42       -> B-private_address
Oak      -> I-private_address
Street   -> E-private_address

A one-token email:

sam@example.com -> S-private_email

Normal text:

please -> O

The tagging scheme is BIOES:

B = beginning
I = inside
O = outside
E = end
S = single-token span

For 8 privacy categories, the tag vocabulary works out to:

8 privacy categories * 4 private positions = 32 private labels
32 private labels + 1 outside label = 33 total labels

The number is less important than the behavior. The model can say both what a span is and where it begins and ends.

Then Viterbi decoding cleans up the token-level guesses. I think of it as turning a messy highlighter pass into a coherent highlight:

bad:  42 [Oak] [Street]
good: [42 Oak Street]

Users should not see token noise. They should see clean spans.

Context Can Flip Meaning

The model is bidirectional, so it can use context on both sides of a token.
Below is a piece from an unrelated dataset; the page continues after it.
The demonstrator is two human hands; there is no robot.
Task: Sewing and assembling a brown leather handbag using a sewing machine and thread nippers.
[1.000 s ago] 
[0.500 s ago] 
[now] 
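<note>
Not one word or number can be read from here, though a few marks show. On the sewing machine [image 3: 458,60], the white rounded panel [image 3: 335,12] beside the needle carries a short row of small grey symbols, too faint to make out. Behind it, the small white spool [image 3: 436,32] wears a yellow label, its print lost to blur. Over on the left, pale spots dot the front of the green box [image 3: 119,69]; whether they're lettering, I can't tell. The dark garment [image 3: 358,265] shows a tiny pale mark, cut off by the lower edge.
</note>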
Jordan signed the contract.
Air Jordan is on sale.

Same word. Different meaning.

Privacy has worse versions of that problem:

My password is river-stone-77.
The phrase "river-stone-77" appears in the poem.

The same string can be a secret in one sentence and harmless in another. Regex has no idea. A contextual classifier at least has a chance.

How I Want It To Feel In Msty

I want this feature to feel boring.

Per chat, toggle it on. Paste a support transcript, customer email, project brief, or legal note. The scanner runs locally, finds likely private spans, and the app can erase or review them before sending the cleaned text to the selected model.

I do not think this should be global all the time. You may want privacy filtering for a customer thread and not for a throwaway scratchpad. Per-chat control keeps it useful without turning every prompt into paperwork.

Internally, we can keep confidence scores and categories. The user mostly needs:

Found 3 sensitive spans:
- person
- address
- email

Then the UI can decide whether to highlight, redact, or ask.

Do Not Oversell It

OpenAI is careful about the claim. The model card calls Privacy Filter a:

redaction and data minimization aid

Aid is the right word.

It can miss things. It can over-redact. It may behave differently across languages, domains, weird formatting, synthetic examples, uncommon names, and project-specific secrets.

For high-sensitivity domains, you still need policy, evaluation, and review. A model like this reduces accidental leakage. It does not magically turn an AI app into a compliance program.

My rule of thumb for now:

Regex catches obvious shapes.
Privacy Filter catches nearby context.
Viterbi cleans up the spans.
Local runtime keeps the scan close to the data.

I want that layer in front of text before it starts moving around.